Resenha de O retrato de Dorian Gray


Em determinado trecho do romance, verifica-se toda a entrega do artista na produção artística. O artista transforma-se em escravo da arte, perseguindo um ideal que transcende o nível do real. No trecho a seguir, o artista, tendo a oportunidade única proporcionada pela história, tem a oportunidade de dialogar com sua criação:

"Para mim, você se converteu na encarnação visível desse ideal invisível que nos persegue a nós, artistas, como um sonho estranho. Foi devoção o que senti por você [...]. Queria você só para mim. Só era feliz quando estava com você. [...] Havia visto a perfeição face a face e o mundo se tornou maravilhoso demais."

Muitos utopistas buscaram transformar o social no intuito de se alcançar um mundo melhor; contudo, essa busca não gerou muitos frutos. Os esteticistas, ao deixarem de lado essa busca, concentraram-se na realização humana através da arte. No romance de Wilde, o artista, Basil Hallward, encontra no jovem Dorian Gray a perfeição física e a pureza mental muitas vezes somente encontradas na juventude — época em que os vícios ainda não corromperam a beleza humana. Com isso, decide imortalizá-lo em um retrato.

Ao término da confecção do retrato, surge o amigo de Basil, Sr. Henry Wotton. Ao contrário de Basil, que vive para a arte, o Sr. Wotton vive para seu prazer, manipulando e destruindo tudo que estiver no seu caminho. Ao se deparar com o jovem Gray, o Sr. Wotton vislumbra a possibilidade de, através de jogos psicológicos, moldá-lo e corrompê-lo.

"Estava de fato convencido de que o método experimental era o único pelo qual se podia chegar a uma análise científica das paixões, e Dorian Gray era, certamente, um indivíduo feito para as suas mãos e que parecia prometer ricos e frutuosos resultados."

"Influenciar uma pessoa é transmitir-lhe a nossa própria alma. Ela já não pensa com seus pensamentos naturais, nem arde com suas paixões naturais. As suas virtudes não são reais para ela. Os seus pecados, se é que existem pecados, são emprestados. Ela se converte em eco de uma música alheia, em ator de um papel que não foi escrito para ela."

O Sr. Wotton vai aos poucos corrompendo o jovem Dorian. Através de jogos psicológicos, destrói a pureza do jovem, lançando-o nos maiores vícios e quebrando todos os tabus sociais. Dorian passa a viver para o prazer, seja ele qual for, sem preocupar-se com os efeitos dessa busca sobre si mesmo e sobre os outros.

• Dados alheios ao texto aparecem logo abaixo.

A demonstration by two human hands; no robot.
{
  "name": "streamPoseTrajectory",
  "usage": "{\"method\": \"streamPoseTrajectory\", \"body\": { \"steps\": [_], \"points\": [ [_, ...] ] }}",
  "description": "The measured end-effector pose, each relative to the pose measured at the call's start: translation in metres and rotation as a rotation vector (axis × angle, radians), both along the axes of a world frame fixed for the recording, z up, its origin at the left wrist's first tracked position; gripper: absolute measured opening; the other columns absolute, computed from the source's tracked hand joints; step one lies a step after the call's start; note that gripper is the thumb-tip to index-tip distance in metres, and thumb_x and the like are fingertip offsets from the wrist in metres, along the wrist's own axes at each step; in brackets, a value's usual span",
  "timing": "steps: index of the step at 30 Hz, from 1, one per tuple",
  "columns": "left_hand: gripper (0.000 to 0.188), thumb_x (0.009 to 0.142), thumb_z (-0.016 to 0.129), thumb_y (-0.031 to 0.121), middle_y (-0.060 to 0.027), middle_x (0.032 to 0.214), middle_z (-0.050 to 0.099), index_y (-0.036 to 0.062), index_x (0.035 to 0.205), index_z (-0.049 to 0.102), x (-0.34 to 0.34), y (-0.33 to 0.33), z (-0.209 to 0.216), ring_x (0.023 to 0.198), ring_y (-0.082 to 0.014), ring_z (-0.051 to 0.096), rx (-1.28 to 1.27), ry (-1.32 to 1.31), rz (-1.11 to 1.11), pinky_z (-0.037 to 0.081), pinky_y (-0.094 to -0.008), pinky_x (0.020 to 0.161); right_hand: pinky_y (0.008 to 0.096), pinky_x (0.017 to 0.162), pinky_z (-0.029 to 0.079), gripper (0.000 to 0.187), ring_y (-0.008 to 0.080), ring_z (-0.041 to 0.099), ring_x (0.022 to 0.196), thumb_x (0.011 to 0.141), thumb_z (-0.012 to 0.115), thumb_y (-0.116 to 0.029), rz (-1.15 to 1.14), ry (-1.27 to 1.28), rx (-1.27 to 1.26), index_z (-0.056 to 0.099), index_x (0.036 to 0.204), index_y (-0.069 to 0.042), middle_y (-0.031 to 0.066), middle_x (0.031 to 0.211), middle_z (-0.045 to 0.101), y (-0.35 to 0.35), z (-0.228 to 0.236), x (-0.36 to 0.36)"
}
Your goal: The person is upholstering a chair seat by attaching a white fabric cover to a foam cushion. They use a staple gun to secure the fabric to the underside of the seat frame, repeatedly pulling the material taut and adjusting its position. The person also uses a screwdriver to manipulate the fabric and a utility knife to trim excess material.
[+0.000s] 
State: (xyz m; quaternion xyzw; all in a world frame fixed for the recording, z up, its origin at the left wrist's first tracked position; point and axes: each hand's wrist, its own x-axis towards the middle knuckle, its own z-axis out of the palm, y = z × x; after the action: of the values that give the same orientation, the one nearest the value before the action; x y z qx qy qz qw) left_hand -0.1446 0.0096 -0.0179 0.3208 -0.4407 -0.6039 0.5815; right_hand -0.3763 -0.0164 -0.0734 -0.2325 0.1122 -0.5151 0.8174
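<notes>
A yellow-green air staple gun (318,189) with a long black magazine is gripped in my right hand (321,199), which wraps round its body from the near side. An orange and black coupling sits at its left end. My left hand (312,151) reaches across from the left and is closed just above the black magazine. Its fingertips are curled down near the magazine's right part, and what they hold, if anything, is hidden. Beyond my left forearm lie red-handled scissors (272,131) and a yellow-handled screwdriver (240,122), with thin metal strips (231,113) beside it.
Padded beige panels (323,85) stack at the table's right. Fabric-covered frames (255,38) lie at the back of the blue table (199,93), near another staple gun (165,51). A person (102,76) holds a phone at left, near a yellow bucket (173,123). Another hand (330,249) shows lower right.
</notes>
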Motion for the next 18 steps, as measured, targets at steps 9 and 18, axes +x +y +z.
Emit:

"Nunca procurei a felicidade. Quem no mundo deseja a felicidade? Procurei o prazer."

Retrato de Oscar Wilde

Sua jovem noiva, uma atriz pobre que o encantou pelo seu talento e beleza, comete suicídio após ser abandonada por Dorian. Ele demonstra não sentir remorsos pelo ocorrido, como se tivesse perdido a capacidade de medir as consequências de seus atos.

Todas essas experiências vivenciadas de forma inconsequente por Dorian não degradaram sua beleza física e mental. Ao passar dos anos, Dorian continuava jovem e sadio. Isso se deu graças a um pacto que o mesmo fez, ainda jovem, ao vislumbrar seu retrato finalizado por Basil. Ao contemplar o quadro, percebe que sua beleza transportada para a tela permanecerá intacta apenas ali, enquanto ele envelhecerá e perderá sua juventude.

"Como é triste! Tornar-me-ei velho, horrível, espantoso. Mas este retrato permanecerá sempre jovem."

Diante disso, Dorian faz um pacto, ofertando sua alma em troca de que, em vez dele, seu retrato suporte o peso do tempo e dos vícios adquiridos. Com isso, o retrato passa a envelhecer e guardar as marcas dos vícios de Dorian, enquanto ele permanece jovem e sadio. Ao fazer esse pacto, Dorian não simplesmente se livrou da degradação física, mas também de sua alma, porquanto nossa degradação serve de alerta para que possamos repensar nossa existência.

Com o tempo, a existência do retrato atormenta Dorian, porquanto contemplá-lo é como se estivesse contemplando sua própria alma. Dorian decide destruir o retrato para recuperar seu sossego.

"Mataria o passado e tornar-se-ia livre. Mataria aquela monstruosa alma visível e, sem suas hediondas advertências, recuperaria o sossego."

Contudo, Dorian não havia compreendido que, na verdade, seu retrato continha sua humanidade e, sem ele, Dorian não existiria.